Через неделю я получил ответ (пять раз заходил на почтамт и был очень нервен). Феликс сообщал мне, что с благодарностью принимает мое предложение. Как часто случается с полуграмотными, тон его письма совершенно не соответствовал тону его обычного разговора: в письме это был дрожащий фальцет с провалами витиеватой хрипоты, а в жизни – самодовольный басок с дидактическими низами. Я написал ему вторично, приложив десять марок и назначив ему свидание первого октября в пять часов вечера у бронзового всадника в конце бульвара, идущего влево от вокзальной площади в Тарнице. Я не помнил ни имени всадника (какой-то герцог), ни названия бульвара, но однажды, проезжая по Саксонии в автомобиле знакомого купца, застрял в Тарнице на два часа, – моему знакомому вдруг понадобилось среди пути поговорить по телефону с Дрезденом, – и вот, обладая фотографической памятью, я запомнил бульвар, статую и еще другие подробности, – это снимок небольшой, однако, знай я способ увеличить его, можно было бы прочесть, пожалуй, даже вывески, – ибо аппарат у меня превосходный.

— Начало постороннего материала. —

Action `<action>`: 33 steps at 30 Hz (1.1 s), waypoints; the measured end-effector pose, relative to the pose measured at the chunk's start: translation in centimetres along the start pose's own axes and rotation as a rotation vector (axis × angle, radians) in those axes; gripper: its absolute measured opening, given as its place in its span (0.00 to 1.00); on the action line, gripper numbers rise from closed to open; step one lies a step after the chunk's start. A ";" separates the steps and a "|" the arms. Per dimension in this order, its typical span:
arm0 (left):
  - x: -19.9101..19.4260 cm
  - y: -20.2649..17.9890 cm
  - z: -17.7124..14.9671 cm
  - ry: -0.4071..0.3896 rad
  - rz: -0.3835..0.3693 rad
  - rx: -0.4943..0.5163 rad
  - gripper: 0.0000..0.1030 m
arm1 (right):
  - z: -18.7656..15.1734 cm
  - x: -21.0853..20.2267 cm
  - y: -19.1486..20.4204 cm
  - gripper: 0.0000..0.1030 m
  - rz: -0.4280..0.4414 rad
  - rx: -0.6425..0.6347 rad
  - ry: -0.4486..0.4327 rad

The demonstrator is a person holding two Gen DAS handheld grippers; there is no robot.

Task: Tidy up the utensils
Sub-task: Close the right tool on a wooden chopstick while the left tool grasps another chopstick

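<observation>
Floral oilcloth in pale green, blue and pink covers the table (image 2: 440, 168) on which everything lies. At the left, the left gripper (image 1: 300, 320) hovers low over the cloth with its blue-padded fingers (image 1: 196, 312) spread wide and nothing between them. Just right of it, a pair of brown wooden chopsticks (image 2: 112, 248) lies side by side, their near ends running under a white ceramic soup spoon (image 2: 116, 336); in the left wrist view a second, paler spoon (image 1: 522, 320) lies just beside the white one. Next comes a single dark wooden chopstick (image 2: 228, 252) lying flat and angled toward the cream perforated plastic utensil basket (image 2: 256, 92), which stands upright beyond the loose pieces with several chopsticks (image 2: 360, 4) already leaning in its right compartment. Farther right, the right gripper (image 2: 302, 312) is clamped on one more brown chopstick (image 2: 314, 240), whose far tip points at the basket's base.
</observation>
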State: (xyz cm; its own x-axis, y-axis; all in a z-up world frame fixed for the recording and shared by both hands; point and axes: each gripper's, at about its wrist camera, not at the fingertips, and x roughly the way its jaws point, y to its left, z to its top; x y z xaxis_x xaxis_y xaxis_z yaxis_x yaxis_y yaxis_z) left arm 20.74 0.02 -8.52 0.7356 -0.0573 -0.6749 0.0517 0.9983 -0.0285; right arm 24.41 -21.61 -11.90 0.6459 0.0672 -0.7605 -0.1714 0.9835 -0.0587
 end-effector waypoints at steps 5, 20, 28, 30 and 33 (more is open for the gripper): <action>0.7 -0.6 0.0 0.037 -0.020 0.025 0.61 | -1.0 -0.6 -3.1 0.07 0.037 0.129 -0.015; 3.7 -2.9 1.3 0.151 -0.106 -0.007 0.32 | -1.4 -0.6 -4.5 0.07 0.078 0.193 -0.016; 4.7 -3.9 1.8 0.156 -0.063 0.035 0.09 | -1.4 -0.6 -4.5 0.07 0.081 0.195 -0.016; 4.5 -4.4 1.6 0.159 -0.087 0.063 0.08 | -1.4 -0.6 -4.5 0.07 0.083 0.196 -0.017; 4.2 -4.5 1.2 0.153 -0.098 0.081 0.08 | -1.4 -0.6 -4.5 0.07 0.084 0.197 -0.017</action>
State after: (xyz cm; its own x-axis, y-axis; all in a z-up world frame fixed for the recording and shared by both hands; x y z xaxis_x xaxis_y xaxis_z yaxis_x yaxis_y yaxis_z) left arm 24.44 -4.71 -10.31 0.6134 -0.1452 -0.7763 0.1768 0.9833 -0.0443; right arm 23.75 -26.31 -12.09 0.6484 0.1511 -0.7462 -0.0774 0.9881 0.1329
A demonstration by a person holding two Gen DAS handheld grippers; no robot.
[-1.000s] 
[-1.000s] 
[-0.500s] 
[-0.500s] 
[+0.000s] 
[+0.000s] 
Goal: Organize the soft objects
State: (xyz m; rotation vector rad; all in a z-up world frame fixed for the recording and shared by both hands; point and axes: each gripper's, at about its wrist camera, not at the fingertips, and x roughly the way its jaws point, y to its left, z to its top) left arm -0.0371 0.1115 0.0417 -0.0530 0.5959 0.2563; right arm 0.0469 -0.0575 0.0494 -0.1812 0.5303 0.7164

Мое почтенное от шестнадцатого написано от руки, – я писал на почтамте, – так взволновался, получив ответ на мое почтенное от девятого, что не мог отложить до возможности настукать, – да и особых причин стесняться своих почерков (у меня их несколько) еще не было, – я знал, что в конечном счете получателем окажусь я. Отослав его, я почувствовал то, что чувствует, должно быть, полумертвый лист, пока медленно падает на поверхность воды.